The solar heating system has a life span of about 15 years and can recover costs within 3 to 6 years. The price advantage is more obvious – especially in areas with large government subsidies.
At present, the main obstacle to the promotion of solar heating is that the price in the early stage is relatively high, and in addition, the public's awareness is relatively low. Government departments at all levels who have the power to make purchasing decisions often do not know what brand is reliable in the market, and there is no unified and effective monitoring and evaluation standard. "Some companies' products are still available in the first year, and they are scrapped in the second year, mainly due to design and quality issues, but often such projects leave the local government and users with a bad impression that solar heating is not reliable."
The environmental benefits of solar heating are very good, but the installation of solar heating projects can not be blindly promoted. Not all houses are suitable for solar heating, and should be adapted to local conditions. Some houses that are particularly cold and have poor insulation properties or have problems with the HVAC system are best not to do solar heating. Because these houses use other heating methods, it is difficult to achieve the user's satisfactory heating effect.
It is understood that some sales agents do not inform the manufacturers of this information in advance, even this poorly insulated house is also used to engage in solar heating.

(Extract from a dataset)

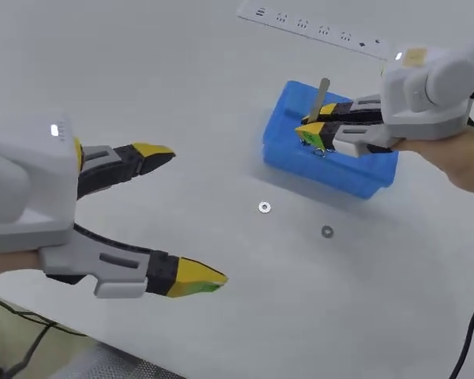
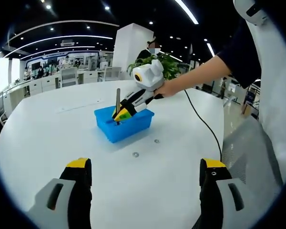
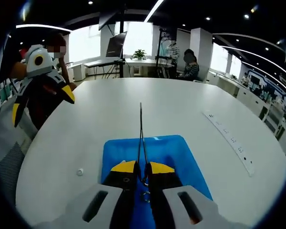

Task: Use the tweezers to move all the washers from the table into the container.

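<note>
The blue container (image 1: 355, 175) sits on the white table. My right gripper (image 1: 308, 131) hovers over it, shut on thin metal tweezers (image 1: 321, 92) whose tips stick out past the jaws. In the right gripper view the tweezers (image 3: 141, 126) reach forward over the container (image 3: 181, 152) from my right gripper (image 3: 143, 168). Two washers (image 1: 264, 207) (image 1: 327, 231) lie on the table in front of the container. My left gripper (image 1: 186, 213) is open and holds nothing, to the left of the washers. In the left gripper view its jaws (image 2: 145, 176) frame the washers (image 2: 135, 154) (image 2: 156, 141) and the container (image 2: 126, 128).
A white power strip (image 1: 308, 25) lies at the far edge behind the container. A black cable (image 1: 472, 332) runs along the right side. The table's near edge crosses the lower left, with a cable (image 1: 31, 343) below it. People and desks stand in the background.
</note>
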Motion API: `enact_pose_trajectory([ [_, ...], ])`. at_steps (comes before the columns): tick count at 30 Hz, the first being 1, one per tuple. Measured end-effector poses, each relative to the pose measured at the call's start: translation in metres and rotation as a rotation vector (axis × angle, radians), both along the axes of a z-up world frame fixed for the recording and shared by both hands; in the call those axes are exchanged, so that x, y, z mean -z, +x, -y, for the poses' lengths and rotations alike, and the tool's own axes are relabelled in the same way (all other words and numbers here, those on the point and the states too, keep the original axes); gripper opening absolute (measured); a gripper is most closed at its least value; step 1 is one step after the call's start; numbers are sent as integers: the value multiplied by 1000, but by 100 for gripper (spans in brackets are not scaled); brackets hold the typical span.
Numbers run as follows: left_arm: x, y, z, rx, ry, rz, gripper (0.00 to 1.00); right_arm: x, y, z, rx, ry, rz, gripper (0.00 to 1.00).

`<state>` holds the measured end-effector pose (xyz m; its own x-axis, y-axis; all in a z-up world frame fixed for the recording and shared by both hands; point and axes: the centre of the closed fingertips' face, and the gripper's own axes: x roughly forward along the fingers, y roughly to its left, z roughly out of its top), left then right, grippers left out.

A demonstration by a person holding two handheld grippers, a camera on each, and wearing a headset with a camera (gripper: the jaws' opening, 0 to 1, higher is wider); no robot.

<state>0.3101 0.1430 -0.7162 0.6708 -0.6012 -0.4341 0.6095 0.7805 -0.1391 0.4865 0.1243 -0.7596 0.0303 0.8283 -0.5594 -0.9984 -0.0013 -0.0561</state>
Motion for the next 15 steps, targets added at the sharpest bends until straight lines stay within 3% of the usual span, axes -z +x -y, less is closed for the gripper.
enact_pose_trajectory([
  [10, 2, -1, 7, 13, -9, -17, 99, 2, -1, 2, -17, -6, 12, 9],
  [15, -1, 2, 6, 12, -13, -8, 99, -3, -3, 0, -19, 8, 15, 7],
])
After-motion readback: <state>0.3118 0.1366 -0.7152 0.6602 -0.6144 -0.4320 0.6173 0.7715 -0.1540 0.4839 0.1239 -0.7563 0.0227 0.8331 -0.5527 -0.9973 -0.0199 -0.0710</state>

In the end, if the expected design room temperature is not reached, it will cause a dispute. It is also not advisable to use a low configuration to do large-area heating. Some business people reduce the allocation of solar energy and auxiliary energy because of low user budget. Some users can reduce the heating cost by reducing the cost, resulting in difficulty in inspection and acceptance, difficulty in recovering project funds, complaints from users or requests for returns. problem.
"This is a problem that should be paid attention to before the construction of the project." Experts reminded that employees or agents must be exaggerated in order to accept orders, and finally leave a bunch of unfinished projects, resulting in returns claims and other issues. If the manufacturer does not have the corresponding technology and excellent products, do not blindly order. In addition, manufacturers and agents must not be confused by some so-called inventions and irresponsible experts, to put some products that are not effective to the market, so as not to misunderstand for a moment.

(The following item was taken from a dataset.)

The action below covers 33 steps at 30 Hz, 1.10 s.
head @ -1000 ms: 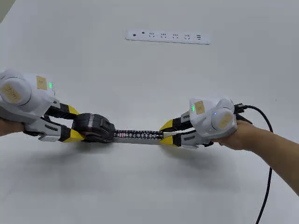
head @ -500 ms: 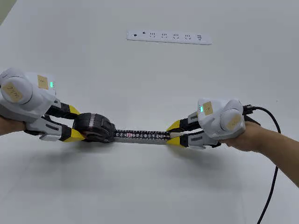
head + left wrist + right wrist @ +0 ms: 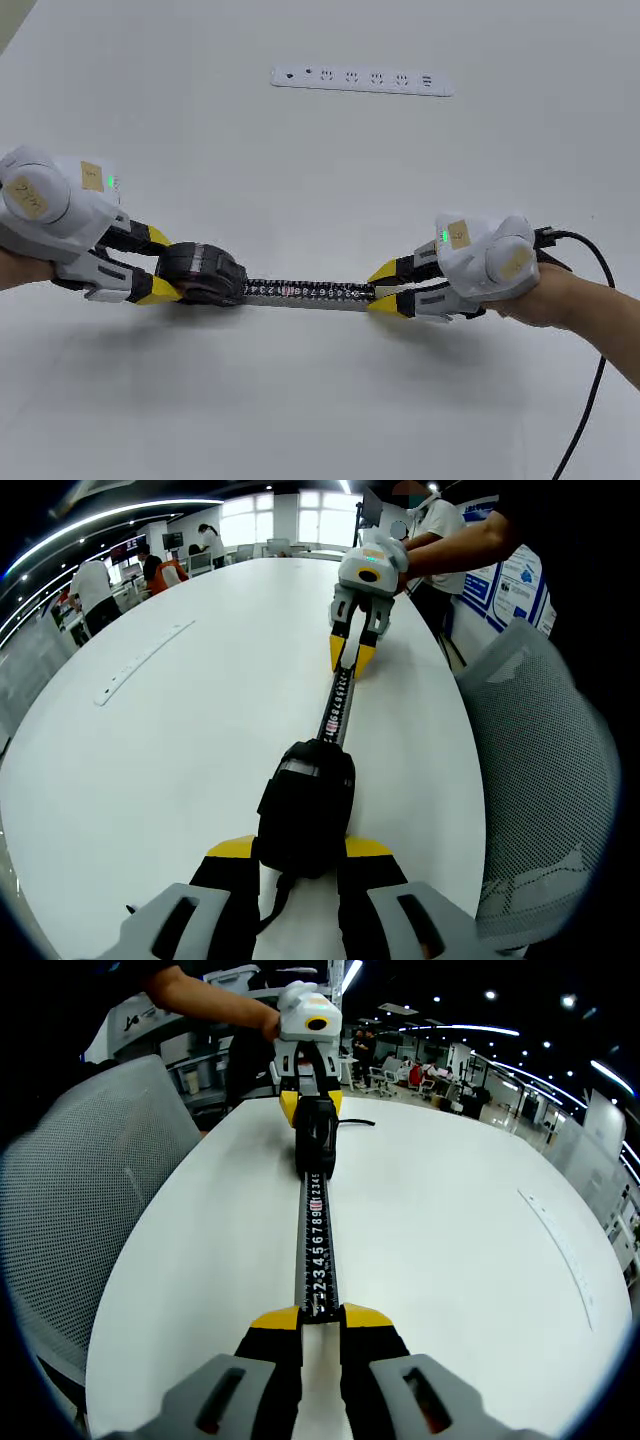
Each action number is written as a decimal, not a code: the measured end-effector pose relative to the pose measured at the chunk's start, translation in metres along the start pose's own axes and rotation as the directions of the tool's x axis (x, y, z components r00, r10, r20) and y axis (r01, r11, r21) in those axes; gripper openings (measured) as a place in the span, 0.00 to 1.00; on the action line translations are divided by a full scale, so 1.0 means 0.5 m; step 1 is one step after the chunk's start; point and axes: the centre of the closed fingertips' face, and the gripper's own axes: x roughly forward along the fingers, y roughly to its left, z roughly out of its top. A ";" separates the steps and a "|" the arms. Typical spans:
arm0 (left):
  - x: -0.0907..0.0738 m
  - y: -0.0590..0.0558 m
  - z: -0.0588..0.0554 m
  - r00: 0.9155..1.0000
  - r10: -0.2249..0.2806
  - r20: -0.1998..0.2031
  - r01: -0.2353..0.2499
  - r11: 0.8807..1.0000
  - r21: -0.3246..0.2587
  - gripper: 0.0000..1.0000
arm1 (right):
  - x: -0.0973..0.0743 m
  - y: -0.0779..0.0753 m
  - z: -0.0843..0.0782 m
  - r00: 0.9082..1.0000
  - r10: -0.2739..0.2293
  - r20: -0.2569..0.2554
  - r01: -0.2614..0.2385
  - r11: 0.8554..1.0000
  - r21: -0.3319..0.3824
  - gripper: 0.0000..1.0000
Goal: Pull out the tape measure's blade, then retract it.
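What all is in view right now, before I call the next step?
table: one, white, under everything
tape measure case: one, black, on the table, clamped between the left gripper's jaws
blade: one, dark with white numerals, drawn out of the case across to the right gripper
power strip: one, white, flat on the far side of the table
cable: one, black, trailing from the right gripper off the near edge
mesh chair: one, grey, beside the table
other people: a few, far back in the room
left gripper: one, white with yellow tips, shut on the case
right gripper: one, same colours, shut on the blade's end
hands: two, left and right, each holding a gripper
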 end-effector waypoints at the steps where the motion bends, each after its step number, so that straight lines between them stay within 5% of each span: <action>1: 0.000 0.000 0.000 1.000 0.000 0.000 0.000 1.000 0.000 0.26 | -0.001 0.000 -0.001 1.000 -0.001 0.000 0.001 1.000 0.001 0.11; 33: 0.002 0.001 0.001 1.000 -0.008 0.000 0.008 1.000 -0.006 0.27 | -0.061 -0.003 -0.062 0.999 -0.019 -0.050 0.020 1.000 0.018 0.11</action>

In the current solar heating market, some manufacturers and agents only make a fuss about the obvious system configuration of the number of solar collectors, the size of the water tank, and the power of electric heating. There is no breakthrough in the technical bottleneck, and the result is "imitation of others every year. The odds of the project's losses. At present, there are only a few domestic enterprises and agents with relatively mature solar heating technology, which meets the basic requirements of national heating: 18 degrees Celsius and above in the whole climate of winter, the user can accept the cost in the early and late period, and the operation failure rate is low. At 1%, it can be mass-produced, sold, and installed. Therefore, consumers are reminded that if they choose a good solar heating product, they must find those qualified installation examples that have qualifications and have more than two years and more, and must have at least two enterprises and products that have been tested in the heating season.